(Extracted data entries)
● ● ● ●

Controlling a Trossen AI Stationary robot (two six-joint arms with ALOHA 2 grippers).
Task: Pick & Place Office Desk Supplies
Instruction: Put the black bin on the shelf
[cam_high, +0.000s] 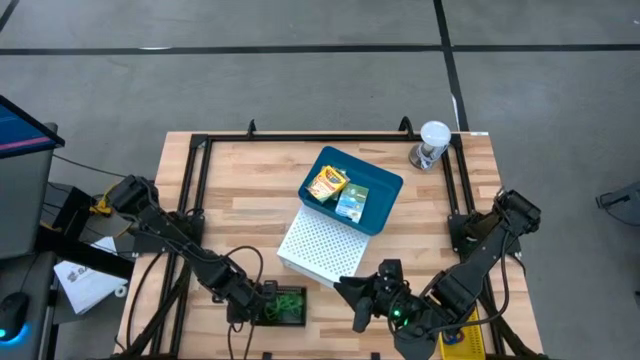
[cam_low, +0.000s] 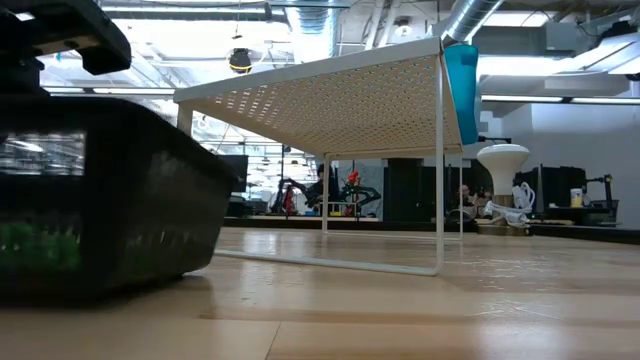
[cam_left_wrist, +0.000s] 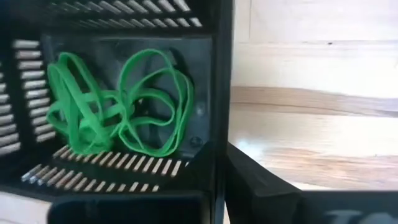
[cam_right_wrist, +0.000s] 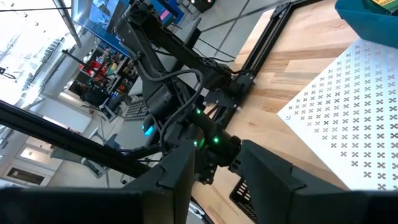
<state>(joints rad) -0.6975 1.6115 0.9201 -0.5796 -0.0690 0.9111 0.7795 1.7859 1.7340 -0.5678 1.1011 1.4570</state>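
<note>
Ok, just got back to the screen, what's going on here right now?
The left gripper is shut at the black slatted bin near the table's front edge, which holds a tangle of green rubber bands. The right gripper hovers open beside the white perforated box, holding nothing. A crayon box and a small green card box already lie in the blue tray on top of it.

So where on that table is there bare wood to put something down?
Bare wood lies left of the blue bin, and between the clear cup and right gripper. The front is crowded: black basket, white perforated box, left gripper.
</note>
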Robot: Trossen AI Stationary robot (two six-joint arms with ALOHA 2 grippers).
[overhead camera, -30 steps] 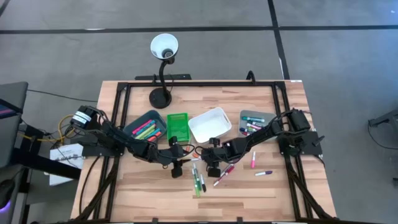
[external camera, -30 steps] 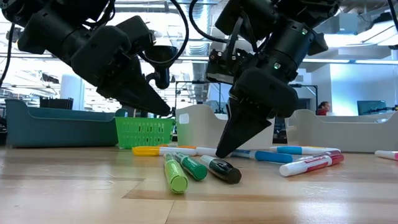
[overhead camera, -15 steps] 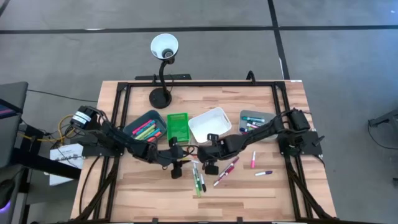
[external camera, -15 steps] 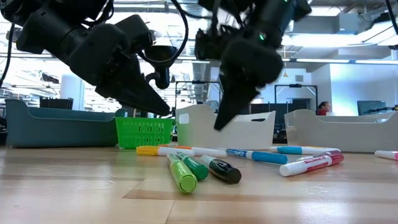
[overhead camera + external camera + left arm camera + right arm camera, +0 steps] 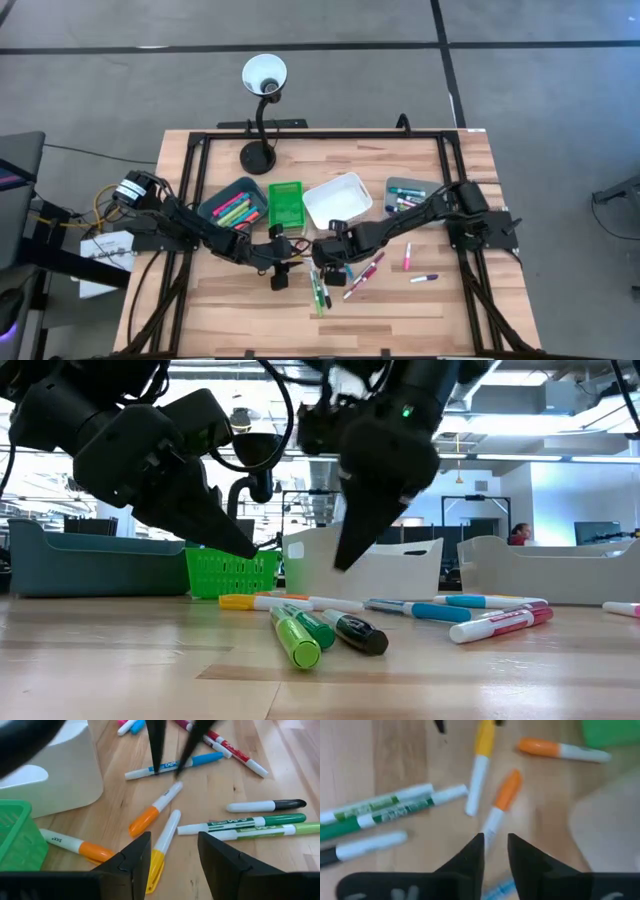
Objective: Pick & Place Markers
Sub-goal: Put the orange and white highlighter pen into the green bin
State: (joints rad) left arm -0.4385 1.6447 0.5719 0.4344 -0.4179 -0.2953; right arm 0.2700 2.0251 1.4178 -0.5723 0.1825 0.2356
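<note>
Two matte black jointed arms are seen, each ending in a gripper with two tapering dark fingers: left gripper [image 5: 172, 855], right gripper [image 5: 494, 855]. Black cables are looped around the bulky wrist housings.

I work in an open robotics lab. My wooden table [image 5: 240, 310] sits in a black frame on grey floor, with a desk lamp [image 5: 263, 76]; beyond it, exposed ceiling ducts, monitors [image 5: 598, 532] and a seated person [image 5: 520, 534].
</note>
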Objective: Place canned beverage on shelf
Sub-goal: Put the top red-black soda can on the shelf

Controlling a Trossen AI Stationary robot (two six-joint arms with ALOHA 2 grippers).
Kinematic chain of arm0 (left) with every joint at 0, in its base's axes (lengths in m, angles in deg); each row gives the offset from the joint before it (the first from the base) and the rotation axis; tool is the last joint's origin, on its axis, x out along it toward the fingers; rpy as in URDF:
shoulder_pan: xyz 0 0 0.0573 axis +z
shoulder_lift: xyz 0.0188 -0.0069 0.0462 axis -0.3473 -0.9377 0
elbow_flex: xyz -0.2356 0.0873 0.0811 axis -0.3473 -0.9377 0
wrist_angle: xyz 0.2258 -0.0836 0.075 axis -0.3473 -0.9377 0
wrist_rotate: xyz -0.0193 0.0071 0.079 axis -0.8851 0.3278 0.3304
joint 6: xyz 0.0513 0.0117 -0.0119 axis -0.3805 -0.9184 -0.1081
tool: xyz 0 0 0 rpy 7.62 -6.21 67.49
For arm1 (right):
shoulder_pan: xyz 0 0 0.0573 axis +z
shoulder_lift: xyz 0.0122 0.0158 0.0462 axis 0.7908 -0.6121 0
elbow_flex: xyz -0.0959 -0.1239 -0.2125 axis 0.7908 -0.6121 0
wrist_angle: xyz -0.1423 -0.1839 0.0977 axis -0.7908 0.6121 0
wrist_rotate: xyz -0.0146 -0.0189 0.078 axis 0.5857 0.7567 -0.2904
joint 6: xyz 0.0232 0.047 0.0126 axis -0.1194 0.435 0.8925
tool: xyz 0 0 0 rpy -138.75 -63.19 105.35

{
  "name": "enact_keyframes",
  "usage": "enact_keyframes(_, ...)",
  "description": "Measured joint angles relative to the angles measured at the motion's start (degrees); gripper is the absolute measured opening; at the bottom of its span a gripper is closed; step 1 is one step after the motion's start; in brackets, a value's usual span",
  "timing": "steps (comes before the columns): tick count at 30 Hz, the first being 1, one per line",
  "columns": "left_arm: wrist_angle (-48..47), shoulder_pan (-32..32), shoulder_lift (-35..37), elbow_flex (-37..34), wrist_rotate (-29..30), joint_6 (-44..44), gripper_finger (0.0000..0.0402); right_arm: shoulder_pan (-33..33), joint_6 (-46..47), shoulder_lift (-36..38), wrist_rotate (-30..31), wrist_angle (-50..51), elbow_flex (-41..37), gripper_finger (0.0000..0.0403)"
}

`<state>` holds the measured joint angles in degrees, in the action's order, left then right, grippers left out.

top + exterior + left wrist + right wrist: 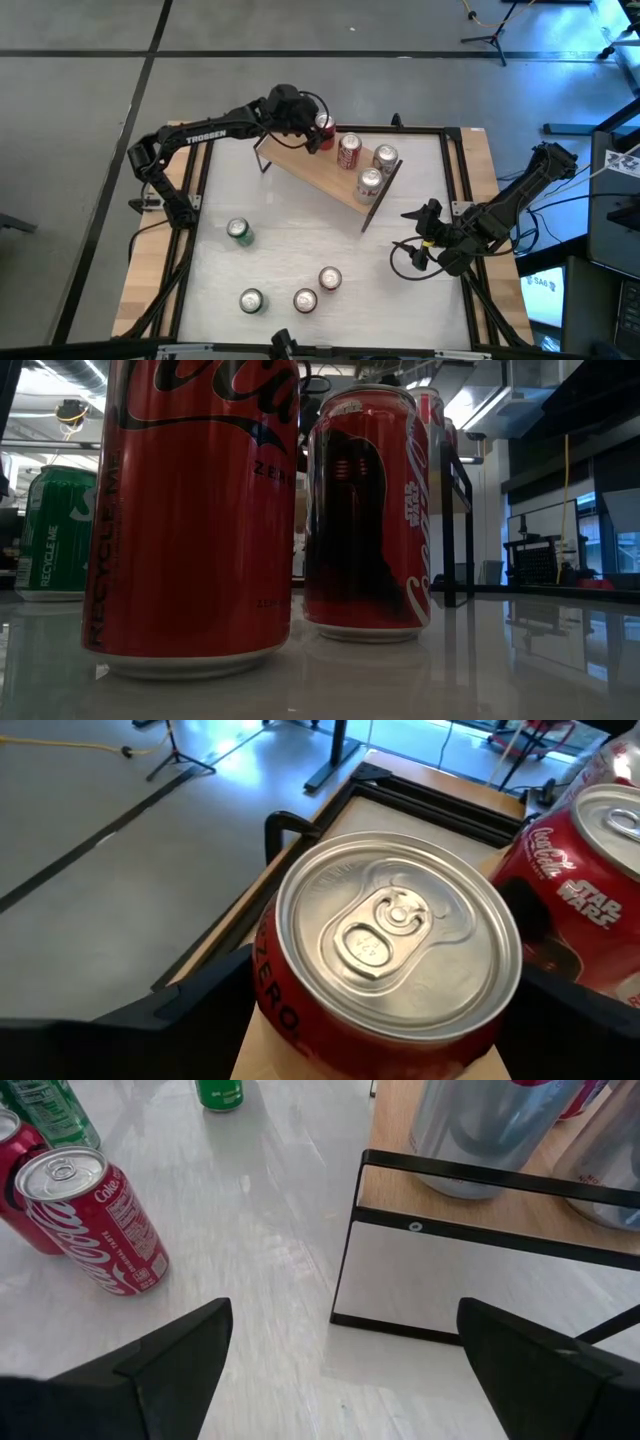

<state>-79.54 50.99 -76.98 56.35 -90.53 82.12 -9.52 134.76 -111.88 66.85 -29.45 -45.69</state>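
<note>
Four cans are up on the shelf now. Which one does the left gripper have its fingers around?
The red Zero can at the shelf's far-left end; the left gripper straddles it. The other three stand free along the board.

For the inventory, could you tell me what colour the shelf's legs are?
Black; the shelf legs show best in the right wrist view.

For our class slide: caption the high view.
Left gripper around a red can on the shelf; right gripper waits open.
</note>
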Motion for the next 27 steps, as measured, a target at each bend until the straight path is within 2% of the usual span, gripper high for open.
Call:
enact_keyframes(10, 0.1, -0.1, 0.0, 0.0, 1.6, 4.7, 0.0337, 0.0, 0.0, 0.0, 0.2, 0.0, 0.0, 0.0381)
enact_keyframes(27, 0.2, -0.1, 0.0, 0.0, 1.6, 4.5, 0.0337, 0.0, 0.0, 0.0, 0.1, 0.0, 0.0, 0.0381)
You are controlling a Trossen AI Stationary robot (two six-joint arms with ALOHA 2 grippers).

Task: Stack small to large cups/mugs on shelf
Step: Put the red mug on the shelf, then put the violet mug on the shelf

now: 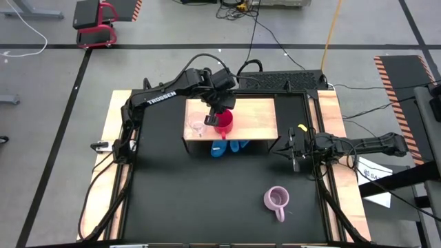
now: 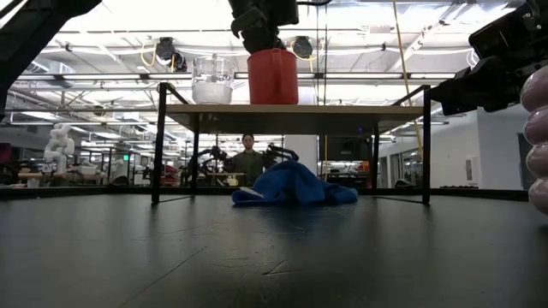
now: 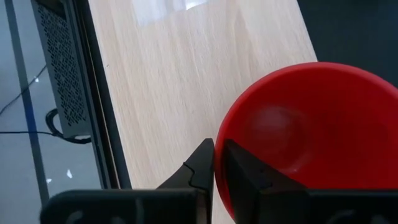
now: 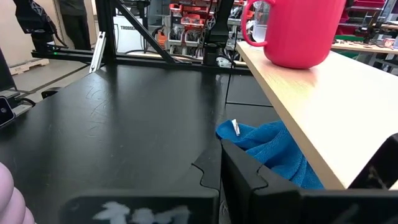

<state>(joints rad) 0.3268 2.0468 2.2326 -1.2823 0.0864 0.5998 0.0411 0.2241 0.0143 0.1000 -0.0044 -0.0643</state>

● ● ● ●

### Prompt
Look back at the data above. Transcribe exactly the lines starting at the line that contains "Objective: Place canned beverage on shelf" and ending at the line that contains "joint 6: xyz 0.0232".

### Output for this exercise
Objective: Place canned beverage on shelf
Sub-goal: Put the top red-black soda can on the shelf

Controlling a Trossen AI Stationary robot (two six-joint arms with ALOHA 2 grippers).
Kinematic chain of arm0 (left) with every joint at 0, in its base's axes (lengths in m, angles in deg); each row gives the offset from the joint before it (the first from the base) and the rotation axis; tool is the last joint's origin, on its axis, x out along it toward the fingers; rpy as in URDF:
shoulder_pan: xyz 0 0 0.0573 axis +z
shoulder_lift: xyz 0.0188 -0.0069 0.0462 axis -0.3473 -0.9377 0
elbow_flex: xyz -0.2356 0.0873 0.0811 axis -0.3473 -0.9377 0
wrist_angle: xyz 0.2258 -0.0836 0.075 axis -0.3473 -0.9377 0
wrist_rotate: xyz -0.0193 0.0071 0.079 axis -0.8851 0.3278 0.3304
joint 6: xyz 0.0513 0.0117 -0.0119 axis -0.3805 -0.9184 -0.1081
tool: xyz 0 0 0 rpy 7.62 -6.21 67.49
For arm1 (right):
shoulder_pan: xyz 0 0 0.0573 axis +z
shoulder_lift: xyz 0.0122 0.0158 0.0462 axis 0.7908 -0.6121 0
elbow_flex: xyz -0.0959 -0.1239 -0.2125 axis 0.7908 -0.6121 0
wrist_angle: xyz -0.1423 -0.1839 0.0977 axis -0.7908 0.6121 0
wrist_rotate: xyz -0.0146 -0.0189 0.078 axis 0.5857 0.7567 -0.2904
joint 6: xyz 0.0232 0.047 0.0126 axis -0.1194 0.435 0.8925

What this exercise required has been given in full.